Work item – Search the records for the string "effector" and copy every line where it turns up.
—————
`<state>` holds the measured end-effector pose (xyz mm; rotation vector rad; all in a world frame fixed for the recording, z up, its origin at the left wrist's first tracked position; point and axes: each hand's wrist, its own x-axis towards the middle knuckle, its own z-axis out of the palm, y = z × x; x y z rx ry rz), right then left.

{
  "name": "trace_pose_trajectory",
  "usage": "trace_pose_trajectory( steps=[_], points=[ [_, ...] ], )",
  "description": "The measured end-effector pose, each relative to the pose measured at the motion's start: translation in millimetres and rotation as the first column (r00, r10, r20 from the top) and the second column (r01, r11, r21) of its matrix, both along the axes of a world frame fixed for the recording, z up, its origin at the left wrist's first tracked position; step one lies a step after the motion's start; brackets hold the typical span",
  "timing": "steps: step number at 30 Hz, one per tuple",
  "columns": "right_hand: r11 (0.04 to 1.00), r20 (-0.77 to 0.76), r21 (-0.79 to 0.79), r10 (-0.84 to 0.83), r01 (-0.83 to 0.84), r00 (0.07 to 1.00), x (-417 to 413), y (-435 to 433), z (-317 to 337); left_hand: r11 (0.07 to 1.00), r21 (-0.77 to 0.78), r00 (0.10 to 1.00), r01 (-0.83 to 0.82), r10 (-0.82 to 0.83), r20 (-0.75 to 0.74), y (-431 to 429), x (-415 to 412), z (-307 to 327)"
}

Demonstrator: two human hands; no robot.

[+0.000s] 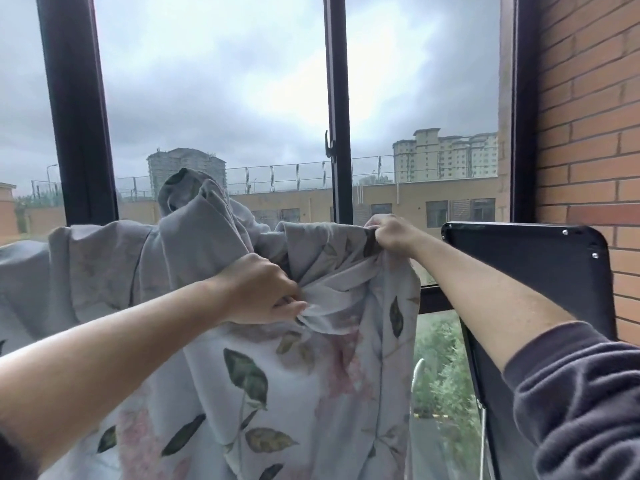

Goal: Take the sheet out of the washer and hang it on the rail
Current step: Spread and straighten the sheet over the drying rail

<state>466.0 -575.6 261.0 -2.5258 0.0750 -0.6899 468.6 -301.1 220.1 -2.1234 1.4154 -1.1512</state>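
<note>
Nearest the viewer, two bare forearms are reaching forward and upward, the right one emerging from a pushed-up dark grey sleeve [585, 403]. The left hand [258, 289] is pinching a twisted, bunched fold of the sheet [277, 393] in closed fingers, at about chest height. Higher and a little further off, the right hand [391, 233] is clenching the sheet's top edge in a fist, holding it where the cloth is folding over what appears to be the rail; the rail itself is hidden under the fabric.

The sheet, pale grey with green leaves and faded pink flowers, is already out of the washer and is hanging down in front of the person, with more of it draping away to the left and one lump standing up above the line.

It looks soft and limp, probably damp and heavier than it seems, so it is likely to sag and slide. Gripping along the top hem and spreading outward seems wisest.

To the right is a black panel [526, 268] with screws, then a brick wall [588, 116]. Beyond, dark window frames [337, 98] are framing buildings and cloudy sky.
</note>
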Motion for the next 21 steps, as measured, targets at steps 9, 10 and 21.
trace_pose_trajectory(
  steps=[9,10,21],
  points=[
    [0.976,0.346,0.13,0.119,-0.173,0.931,13,55,51,0.841,-0.473,0.942,-0.263,0.329,0.06,-11,6,56],
    [0.973,0.264,0.087,0.186,-0.215,0.946,19,62,52,0.799,-0.503,0.93,-0.33,0.366,-0.029,-6,10,63],
    [0.834,-0.018,-0.46,0.335,-0.305,0.942,48,112,27,0.497,-0.554,0.688,-0.668,0.128,-0.714,82,37,71]
  ],
)
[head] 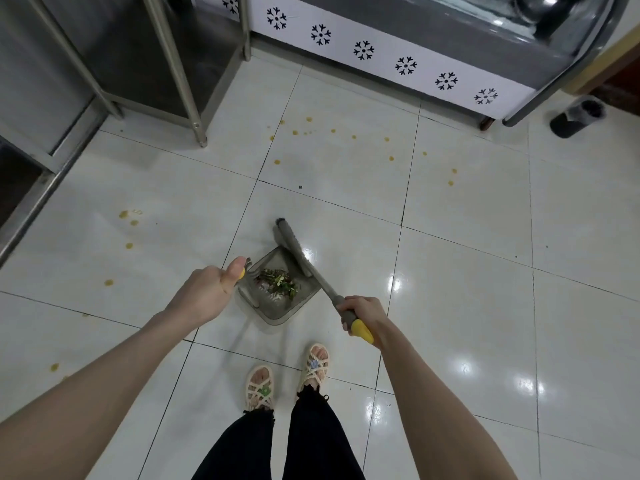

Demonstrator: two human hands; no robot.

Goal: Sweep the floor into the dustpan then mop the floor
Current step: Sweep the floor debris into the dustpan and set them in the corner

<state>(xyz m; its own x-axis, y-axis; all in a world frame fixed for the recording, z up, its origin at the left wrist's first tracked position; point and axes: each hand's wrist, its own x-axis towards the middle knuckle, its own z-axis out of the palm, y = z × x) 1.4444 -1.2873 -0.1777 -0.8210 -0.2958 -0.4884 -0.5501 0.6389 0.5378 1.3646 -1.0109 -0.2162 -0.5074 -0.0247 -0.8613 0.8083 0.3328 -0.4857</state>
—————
Completed exercise –
`<state>` holds the measured end-effector pose (xyz mm; rotation vector rad; all in a world frame fixed for the recording, z up, its origin at the left wrist's first tracked position; point and axes: each hand's wrist, its own x-axis towards the middle knuckle, its own z-axis out of the palm, y = z × x; x y z rx ry rz), right then left.
  "description": "The measured end-effector pose, each relative to the pose measured at the motion's start: translation in millimetres and rotation as the first column (r00, r10, r20 from the top) and the second column (r01, r11, r21) of its matrix, both along the axes of a world frame fixed for the recording, z up, its origin at the left wrist's first tracked position; step one lies a step after the motion's start; brackets hold the typical span",

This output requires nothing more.